* Required action *
Look below for the line with "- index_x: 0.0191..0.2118" and the line with "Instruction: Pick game". Copy exactly those two lines and every line between, but not the pictures.

* Data below *

··········

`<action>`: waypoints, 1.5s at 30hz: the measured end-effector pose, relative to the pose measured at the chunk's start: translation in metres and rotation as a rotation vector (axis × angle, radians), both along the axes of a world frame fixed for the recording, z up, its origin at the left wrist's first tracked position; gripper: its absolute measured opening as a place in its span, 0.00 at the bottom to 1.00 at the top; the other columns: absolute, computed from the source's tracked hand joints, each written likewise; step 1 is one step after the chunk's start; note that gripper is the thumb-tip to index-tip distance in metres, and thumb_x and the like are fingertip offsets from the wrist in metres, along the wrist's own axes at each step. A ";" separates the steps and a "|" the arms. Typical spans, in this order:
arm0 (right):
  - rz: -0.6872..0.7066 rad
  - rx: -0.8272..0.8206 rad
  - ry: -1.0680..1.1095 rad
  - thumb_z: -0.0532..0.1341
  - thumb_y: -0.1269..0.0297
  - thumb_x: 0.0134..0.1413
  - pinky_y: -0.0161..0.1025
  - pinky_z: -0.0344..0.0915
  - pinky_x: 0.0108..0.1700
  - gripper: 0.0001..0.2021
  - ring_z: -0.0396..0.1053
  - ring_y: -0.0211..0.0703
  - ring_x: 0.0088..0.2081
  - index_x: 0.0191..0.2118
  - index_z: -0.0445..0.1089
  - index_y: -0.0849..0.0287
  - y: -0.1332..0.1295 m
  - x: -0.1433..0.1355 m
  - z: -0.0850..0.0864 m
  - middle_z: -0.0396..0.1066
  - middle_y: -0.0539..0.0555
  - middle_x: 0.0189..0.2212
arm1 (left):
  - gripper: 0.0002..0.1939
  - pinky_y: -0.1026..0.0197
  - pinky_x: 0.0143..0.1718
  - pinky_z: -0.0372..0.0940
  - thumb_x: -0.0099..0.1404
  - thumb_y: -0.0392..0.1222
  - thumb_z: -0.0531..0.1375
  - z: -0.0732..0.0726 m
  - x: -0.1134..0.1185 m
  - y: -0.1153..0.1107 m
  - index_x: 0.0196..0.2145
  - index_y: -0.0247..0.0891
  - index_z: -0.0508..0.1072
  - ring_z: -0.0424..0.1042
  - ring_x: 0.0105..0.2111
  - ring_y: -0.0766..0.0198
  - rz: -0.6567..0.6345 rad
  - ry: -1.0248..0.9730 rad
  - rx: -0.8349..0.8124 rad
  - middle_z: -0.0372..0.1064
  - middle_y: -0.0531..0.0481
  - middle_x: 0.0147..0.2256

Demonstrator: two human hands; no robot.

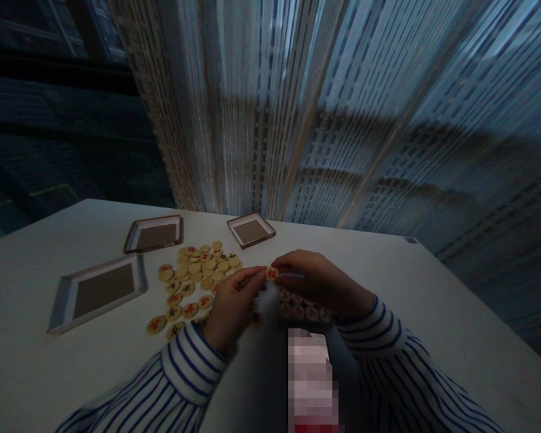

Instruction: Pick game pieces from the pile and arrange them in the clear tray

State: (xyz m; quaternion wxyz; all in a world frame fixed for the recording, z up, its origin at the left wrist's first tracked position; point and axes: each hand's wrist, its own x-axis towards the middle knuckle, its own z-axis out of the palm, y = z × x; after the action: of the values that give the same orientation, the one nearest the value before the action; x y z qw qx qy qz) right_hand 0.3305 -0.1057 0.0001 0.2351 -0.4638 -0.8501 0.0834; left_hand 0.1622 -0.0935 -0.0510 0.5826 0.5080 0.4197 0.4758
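Note:
Between my two hands is a round xiangqi piece (272,274) with a red character facing me. My left hand (237,300) pinches its left edge with thumb and fingertips. From the other side, my right hand (320,279) has fingers closed on the same piece. Below my right hand, rows of red-marked pieces (298,311) sit in what looks like a box, partly covered by that hand. To the left of my left hand spreads a loose heap of xiangqi pieces (195,269), some with red or black characters, others blank side up.
Three shallow box parts lie on the white table (433,313): a large one (64,304) at left, another (130,236) behind it, and a smaller one (231,224) near the back edge. A blurred-out phone (313,379) lies in front. A string curtain (252,120) hangs behind the table.

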 end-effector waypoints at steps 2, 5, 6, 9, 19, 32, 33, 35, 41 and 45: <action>0.004 0.012 -0.012 0.59 0.64 0.51 0.35 0.62 0.37 0.09 0.69 0.39 0.35 0.40 0.70 0.58 0.000 0.000 -0.001 0.73 0.53 0.33 | 0.18 0.65 0.27 0.61 0.47 0.51 0.64 0.001 0.000 0.000 0.31 0.35 0.76 0.68 0.25 0.65 0.008 0.002 -0.010 0.71 0.51 0.23; 0.016 0.040 -0.030 0.59 0.64 0.52 0.35 0.61 0.37 0.09 0.68 0.39 0.34 0.40 0.70 0.59 0.000 -0.001 -0.002 0.73 0.53 0.32 | 0.17 0.65 0.26 0.60 0.45 0.50 0.65 0.001 0.000 -0.001 0.30 0.34 0.76 0.67 0.24 0.66 0.012 -0.015 -0.043 0.70 0.52 0.22; 0.021 0.055 -0.040 0.59 0.64 0.52 0.35 0.61 0.37 0.09 0.68 0.39 0.34 0.39 0.70 0.59 0.001 -0.001 -0.002 0.73 0.53 0.32 | 0.18 0.65 0.26 0.60 0.45 0.50 0.65 0.001 0.000 0.000 0.30 0.34 0.76 0.67 0.24 0.66 0.012 -0.022 -0.050 0.71 0.51 0.22; 0.018 0.085 -0.075 0.60 0.64 0.51 0.36 0.60 0.37 0.09 0.68 0.40 0.34 0.39 0.70 0.59 0.001 -0.002 -0.003 0.73 0.54 0.32 | 0.18 0.65 0.27 0.61 0.45 0.49 0.65 0.000 0.001 0.000 0.30 0.34 0.76 0.67 0.25 0.66 0.018 -0.032 -0.057 0.71 0.51 0.23; 0.011 0.067 -0.153 0.58 0.63 0.53 0.37 0.60 0.38 0.11 0.68 0.41 0.36 0.42 0.69 0.59 0.000 -0.004 -0.002 0.73 0.55 0.33 | 0.18 0.65 0.26 0.62 0.43 0.51 0.65 0.004 0.002 -0.002 0.29 0.35 0.76 0.68 0.24 0.65 0.038 -0.013 -0.051 0.71 0.51 0.23; 0.046 0.147 -0.164 0.58 0.63 0.52 0.40 0.60 0.40 0.11 0.67 0.44 0.38 0.41 0.69 0.59 0.003 -0.001 -0.009 0.72 0.55 0.35 | 0.18 0.66 0.23 0.59 0.44 0.50 0.65 0.000 0.003 -0.002 0.29 0.34 0.76 0.67 0.23 0.67 0.031 -0.023 -0.068 0.70 0.52 0.22; 0.044 0.146 -0.166 0.58 0.63 0.53 0.39 0.60 0.40 0.10 0.67 0.43 0.38 0.41 0.69 0.59 0.003 -0.001 -0.010 0.72 0.55 0.35 | 0.18 0.67 0.23 0.58 0.44 0.50 0.65 0.000 0.003 -0.002 0.29 0.34 0.76 0.66 0.23 0.67 0.027 -0.022 -0.067 0.70 0.52 0.21; 0.039 0.149 -0.165 0.58 0.63 0.53 0.39 0.59 0.40 0.10 0.67 0.43 0.38 0.40 0.69 0.59 0.003 -0.001 -0.010 0.72 0.55 0.35 | 0.17 0.67 0.23 0.58 0.45 0.50 0.65 -0.001 0.003 -0.002 0.30 0.34 0.76 0.66 0.22 0.67 0.012 -0.013 -0.056 0.70 0.52 0.21; -0.067 0.115 -0.234 0.58 0.63 0.53 0.39 0.59 0.41 0.11 0.67 0.43 0.39 0.41 0.70 0.60 0.006 0.004 -0.009 0.72 0.56 0.35 | 0.17 0.66 0.22 0.59 0.48 0.49 0.62 -0.001 0.003 -0.003 0.32 0.33 0.75 0.67 0.23 0.67 0.022 0.028 -0.047 0.72 0.50 0.25; -0.171 0.043 -0.303 0.57 0.62 0.53 0.38 0.59 0.41 0.12 0.68 0.44 0.39 0.42 0.70 0.61 0.010 0.014 -0.009 0.73 0.56 0.36 | 0.17 0.65 0.24 0.61 0.47 0.48 0.62 0.000 0.004 -0.004 0.31 0.32 0.74 0.69 0.25 0.65 0.031 0.036 -0.026 0.73 0.48 0.26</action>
State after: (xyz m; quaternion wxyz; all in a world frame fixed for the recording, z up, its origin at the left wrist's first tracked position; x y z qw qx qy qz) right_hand 0.3442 -0.0956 -0.0089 0.1202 -0.5365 -0.8349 -0.0260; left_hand 0.1665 -0.0970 -0.0510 0.5741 0.5023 0.4438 0.4702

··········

* Written response *
  - index_x: 0.0191..0.2118
  - index_z: -0.0445..0.1089
  - index_y: -0.0849..0.0287
  - y: -0.1332..0.1295 m
  - x: -0.1433..0.1355 m
  - z: -0.0850..0.0864 m
  - middle_z: -0.0396..0.1066
  - middle_y: -0.0539..0.0555
  - middle_x: 0.0189..0.2212
arm1 (left):
  - gripper: 0.0002..0.1939
  - pinky_y: -0.1026..0.0197
  - pinky_x: 0.0143..0.1718
  - pinky_z: -0.0372..0.0940
  - thumb_x: -0.0099..0.1404
  - thumb_y: -0.0392..0.1222
  - thumb_z: -0.0531..0.1375
  - z: -0.0732..0.0726 m
  - x: -0.1134..0.1185 m
  - y: -0.1153..0.1107 m
  - index_x: 0.0196..0.2145
  - index_y: -0.0247..0.0891
  - index_z: -0.0508..0.1072
  - ring_z: -0.0424..0.1042
  - ring_x: 0.0105..0.2111
  - ring_y: -0.0766..0.0198
  - rz: -0.6567..0.6345 rad
  - ry: -1.0248..0.9730 rad
  - rx: -0.8349..0.8124 rad
  - middle_z: -0.0372..0.1064
  - middle_y: -0.0531..0.0481
  - middle_x: 0.0147..0.2256

Demonstrator: two human hands; no robot.


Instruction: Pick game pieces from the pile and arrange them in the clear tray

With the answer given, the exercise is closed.